We started the day with inspiring and motivating words about our journey so far and our big goal, underlined by a few PowerPoint slides. The „one-pager“ exercise introduced by the “Living Strategy” helped us share a common understanding of the words and helped us render them more tangible. The exercise consisted of two parts. First, you draw the words of the vision statement: Each person drew a picture of what the vision looked like in their head. It was astonishing that, while being very different in their design, the pictures – for the most part – had the same message at their core.
After this exercise, we worked on two promises – one to ourselves and one to our customers. The jointly developed one-pager is displayed in our office, so that our WHY is present every day – and not sitting on PowerPoint slides in hidden file paths waiting to be presented again.
After this inspiring first day, the focus of the second day was on the „strategy radar“, the second tool of the “Living Strategy”. We looked at a total of six dimensions on a whiteboard for the period from 2022 to 2025. After a brief introduction to the task, all participants took part in a 60-minute brainstorming session. It was up to them to decide how they wanted to work on this task. Some started alone, others in smaller groups, and, at times there were exchanges between brainstorming groups and partners. After 60 minutes, we all met back at the whiteboard and filled the strategy radar with content. One after the other, all milestones to be achieved by 2025 in the different dimensions were presented, questioned, in some cases discussed, and finally sorted chronologically on the radar. As expected, most of the milestones to be achieved were in the near future, and only a few milestones were at the outer edge of the radar. From the clustered post-it notes, we were able to identify eight projects for 2022, five for 2023, and one each in 2024 and 2025. This made it possible to visualize low-priority issues, which promoted understanding and the willingness to compromise of all participants. The strategy radar helped us to reduce our individual backlogs to a common one and agree on goals for 2022.
On day three and four, we deepened our insights from the “strategy radar” with the help of the „strategic roadmap“, the third “Living Strategy” tool.
The aim of our 4-day strategy workshop was to structure the year 2022 from a holistic perspective and merely outline the years 2023 – 2025. For this reason, our strategic roadmap only covered the year 2022. We started off by forming cross-functional project teams for each of the eight identified projects and selected a project lead. Each cross-functional team then proceeded into resource, detail, and dependency planning. In the open space of our office, we then visualized the year 2022 as a timeline, where each project lead marked the start, the end, and essential milestones of their project.

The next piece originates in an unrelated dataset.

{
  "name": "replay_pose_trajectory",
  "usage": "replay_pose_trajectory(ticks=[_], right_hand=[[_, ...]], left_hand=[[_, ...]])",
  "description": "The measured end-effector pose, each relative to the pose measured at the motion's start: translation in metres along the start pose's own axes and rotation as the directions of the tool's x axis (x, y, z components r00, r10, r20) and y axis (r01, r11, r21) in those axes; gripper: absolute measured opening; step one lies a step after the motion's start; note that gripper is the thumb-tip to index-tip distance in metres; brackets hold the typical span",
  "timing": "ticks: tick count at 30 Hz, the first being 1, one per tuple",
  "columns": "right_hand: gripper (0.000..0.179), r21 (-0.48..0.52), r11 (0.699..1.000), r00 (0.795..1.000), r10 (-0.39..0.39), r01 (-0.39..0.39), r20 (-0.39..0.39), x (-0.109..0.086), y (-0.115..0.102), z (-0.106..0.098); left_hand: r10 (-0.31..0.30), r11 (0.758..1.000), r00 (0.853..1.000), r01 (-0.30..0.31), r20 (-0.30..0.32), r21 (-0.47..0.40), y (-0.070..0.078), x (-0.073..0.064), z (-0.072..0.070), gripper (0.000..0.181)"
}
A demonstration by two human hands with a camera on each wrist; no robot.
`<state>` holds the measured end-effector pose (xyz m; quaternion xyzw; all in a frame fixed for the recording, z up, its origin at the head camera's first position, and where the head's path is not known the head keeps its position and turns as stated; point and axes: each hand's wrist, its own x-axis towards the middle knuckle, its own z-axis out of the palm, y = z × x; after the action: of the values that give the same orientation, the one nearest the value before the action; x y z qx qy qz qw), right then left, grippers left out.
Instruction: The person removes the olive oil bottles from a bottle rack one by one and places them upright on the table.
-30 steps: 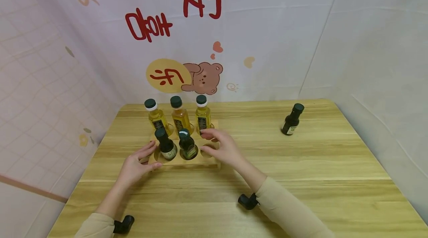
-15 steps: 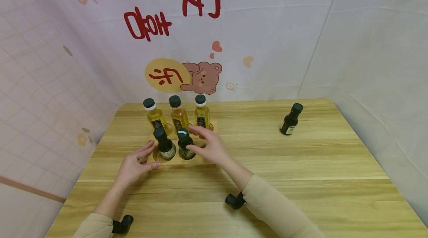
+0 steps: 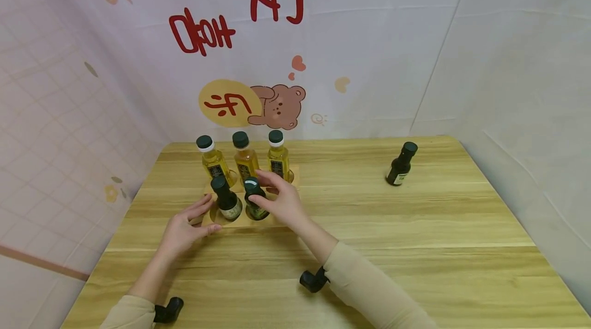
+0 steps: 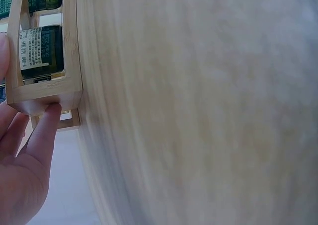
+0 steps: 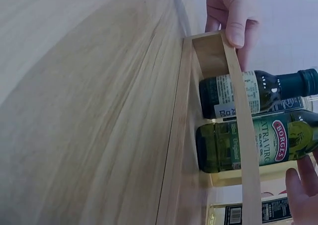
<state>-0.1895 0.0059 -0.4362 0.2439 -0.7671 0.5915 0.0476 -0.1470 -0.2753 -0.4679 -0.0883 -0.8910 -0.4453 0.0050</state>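
Observation:
A two-tier wooden bottle rack (image 3: 235,225) stands at the left of the table. My left hand (image 3: 180,234) grips its left end, thumb on the front edge and fingers along the side. In the front row sit a dark bottle with a pale label (image 3: 229,210) and, to its right, a green olive oil bottle (image 5: 278,140), both with dark green caps. My right hand (image 3: 283,203) holds the olive oil bottle near its neck, thumb in front and fingers behind. The left wrist view shows a fingertip (image 4: 52,108) against the rack's end board.
Three bottles of yellow to amber oil, such as the amber bottle (image 3: 246,160), fill the rack's back row. A separate dark bottle (image 3: 399,169) stands at the table's right rear. White printed cloth (image 3: 369,62) hangs behind the wooden table (image 3: 415,247).
My right hand has moved left from the front row's right-hand hole to the olive oil bottle and closed around it. My left hand stays on the rack's end.

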Motion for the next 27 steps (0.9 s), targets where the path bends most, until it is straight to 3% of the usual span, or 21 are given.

At the end of the fourth day, we reviewed the strategic roadmap for 2022 together and discussed once again priorities, capacities, and dependencies. We ended our strategy days with a commitment, good sushi, and an after-work beer.
Do you wonder what has become of our OKRs? They will, of course, continue to accompany us. We now derive our OKRs on a quarterly basis from the strategic roadmap based on the milestones of our projects. As I described at the beginning, we were looking for a way to link our daily work with the corporate strategy and we will now find out if it worked out.